BOJONEGORO – Stasiun Bojonegoro mulai dipadati pemudik pada hari kedua masa Angkutan Lebaran 2026. Berdasarkan data PT Kereta Api Indonesia (Persero) Daerah Operasi 8 Surabaya per 12 Maret 2026, tercatat sebanyak 1.230 penumpang melakukan aktivitas di stasiun ini, dengan dominasi penumpang yang turun mencapai 854 orang, sementara 376 lainnya tercatat berangkat.
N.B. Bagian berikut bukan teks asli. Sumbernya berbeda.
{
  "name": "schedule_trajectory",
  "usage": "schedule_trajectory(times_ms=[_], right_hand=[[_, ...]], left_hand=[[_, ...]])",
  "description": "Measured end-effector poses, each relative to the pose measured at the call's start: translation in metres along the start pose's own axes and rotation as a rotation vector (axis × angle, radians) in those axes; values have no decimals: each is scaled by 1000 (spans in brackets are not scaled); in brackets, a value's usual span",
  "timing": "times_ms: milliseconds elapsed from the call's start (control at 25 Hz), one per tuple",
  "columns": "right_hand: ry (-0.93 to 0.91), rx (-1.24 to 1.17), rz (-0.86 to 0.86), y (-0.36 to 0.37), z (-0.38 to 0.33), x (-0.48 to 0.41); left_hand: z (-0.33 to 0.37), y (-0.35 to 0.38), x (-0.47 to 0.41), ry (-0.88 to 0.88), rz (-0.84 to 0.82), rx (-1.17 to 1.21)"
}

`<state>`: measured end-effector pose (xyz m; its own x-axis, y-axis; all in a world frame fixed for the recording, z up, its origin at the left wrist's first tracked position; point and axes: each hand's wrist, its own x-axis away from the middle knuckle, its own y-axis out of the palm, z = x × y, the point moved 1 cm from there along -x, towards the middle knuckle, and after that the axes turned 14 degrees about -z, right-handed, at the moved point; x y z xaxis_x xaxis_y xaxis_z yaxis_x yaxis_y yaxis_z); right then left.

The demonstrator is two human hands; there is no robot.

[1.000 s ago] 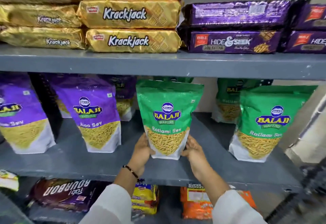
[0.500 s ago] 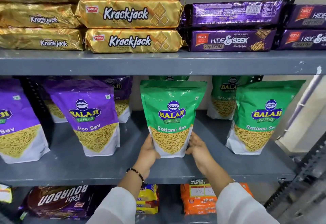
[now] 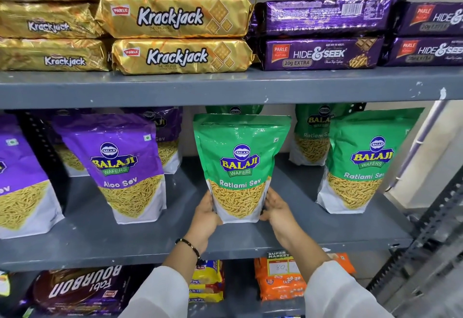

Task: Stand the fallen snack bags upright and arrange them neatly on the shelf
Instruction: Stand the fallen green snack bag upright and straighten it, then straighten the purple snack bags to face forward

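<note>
A green Ratlami Sev bag [image 3: 239,157] stands upright in the middle of the grey middle shelf [image 3: 100,245]. My left hand [image 3: 206,215] grips its lower left corner and my right hand [image 3: 276,208] grips its lower right corner. To its right stands another green Ratlami Sev bag [image 3: 368,159], with a third green bag [image 3: 312,137] behind it. A purple Aloo Sev bag [image 3: 122,167] stands upright to the left, with more purple bags behind and at the far left [image 3: 20,182].
The upper shelf holds stacked gold Krackjack packs [image 3: 175,16] and purple Hide & Seek packs [image 3: 320,52]. Below lie a Bourbon pack [image 3: 80,285], yellow packs [image 3: 206,280] and orange packs [image 3: 278,280]. A perforated metal upright [image 3: 426,237] stands at the right.
The green bag between my hands has been pushed a little further back on the shelf. Both hands keep their hold on its lower corners.
</note>
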<state>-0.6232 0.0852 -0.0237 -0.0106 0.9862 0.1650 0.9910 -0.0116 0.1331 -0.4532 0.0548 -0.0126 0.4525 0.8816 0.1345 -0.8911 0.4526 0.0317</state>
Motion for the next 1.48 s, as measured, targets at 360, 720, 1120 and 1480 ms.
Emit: schedule_trajectory(times_ms=[360,720,1120,1480], right_hand=[[-39,-126,213,-3,-1,11],[84,-585,223,58,-11,18],[-6,-375,111,200,5,-49],[41,-300,8,244,8,-84]], left_hand=[[-4,-8,8,-36,55,50],[8,-86,47,-65,331,296],[6,-253,66,60,470,342],[16,-275,45,-72,40,136]])
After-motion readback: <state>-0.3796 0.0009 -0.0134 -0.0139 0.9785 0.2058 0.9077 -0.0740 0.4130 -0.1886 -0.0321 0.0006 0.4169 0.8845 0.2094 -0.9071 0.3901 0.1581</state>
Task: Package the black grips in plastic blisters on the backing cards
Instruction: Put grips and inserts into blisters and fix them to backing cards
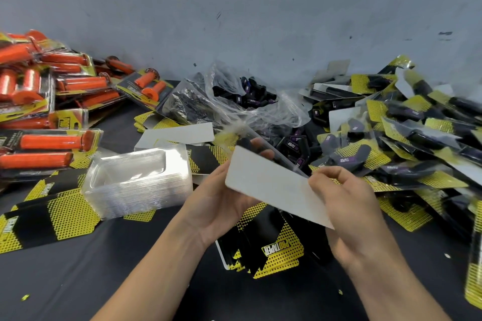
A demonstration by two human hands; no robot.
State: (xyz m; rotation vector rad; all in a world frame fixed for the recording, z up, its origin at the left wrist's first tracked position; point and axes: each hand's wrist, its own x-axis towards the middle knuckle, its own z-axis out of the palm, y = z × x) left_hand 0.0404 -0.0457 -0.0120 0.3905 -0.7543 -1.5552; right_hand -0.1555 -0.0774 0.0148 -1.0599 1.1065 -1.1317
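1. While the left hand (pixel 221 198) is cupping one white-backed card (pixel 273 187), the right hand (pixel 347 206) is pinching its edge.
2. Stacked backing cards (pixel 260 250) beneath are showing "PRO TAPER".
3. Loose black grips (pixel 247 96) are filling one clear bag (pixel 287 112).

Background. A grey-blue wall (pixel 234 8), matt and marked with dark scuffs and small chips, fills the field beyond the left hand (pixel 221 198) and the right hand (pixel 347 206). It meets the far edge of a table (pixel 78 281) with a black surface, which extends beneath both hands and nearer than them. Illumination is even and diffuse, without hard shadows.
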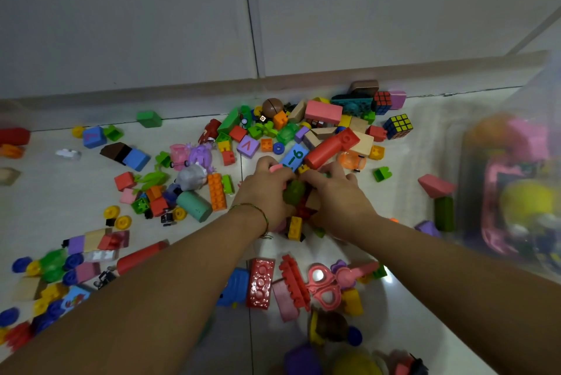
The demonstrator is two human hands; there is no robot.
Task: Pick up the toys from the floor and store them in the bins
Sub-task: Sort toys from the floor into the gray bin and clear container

Angka ini diprediksi akan terus bergerak dinamis seiring masih berlangsungnya jadwal keberangkatan kereta hingga malam hari.
Manager Humas KAI Daop 8 Surabaya, Mahendro Trang Bawono, mengungkapkan bahwa antusiasme masyarakat untuk pulang kampung lebih awal terlihat sangat tinggi. Hingga saat ini, sebanyak 14.846 tiket jarak jauh telah terjual untuk keberangkatan periode 11 Maret hingga 1 April 2026. Menariknya, puncak kepadatan justru diproyeksikan terjadi pada 24 Maret 2026, di mana sebanyak 1.315 tiket telah habis dipesan oleh calon penumpang yang menjadikan Stasiun Bojonegoro sebagai akses utama di wilayah pantura Jawa Timur.
Untuk mengakomodasi lonjakan mobilitas tersebut, KAI Daop 8 Surabaya menyiagakan total 34 perjalanan kereta api jarak jauh setiap harinya di Stasiun Bojonegoro, yang terdiri dari 30 perjalanan reguler dan 4 perjalanan tambahan. Mahendro mengimbau masyarakat untuk segera merencanakan perjalanan melalui kanal resmi seperti aplikasi Access by KAI atau situs kai.id. Jika tiket pada tanggal tertentu sudah habis, pelanggan disarankan untuk memanfaatkan skema connecting train atau perjalanan lanjutan sebagai solusi fleksibel agar tetap bisa mencapai kampung halaman dengan nyaman dan aman selama masa angkutan Lebaran tahun ini.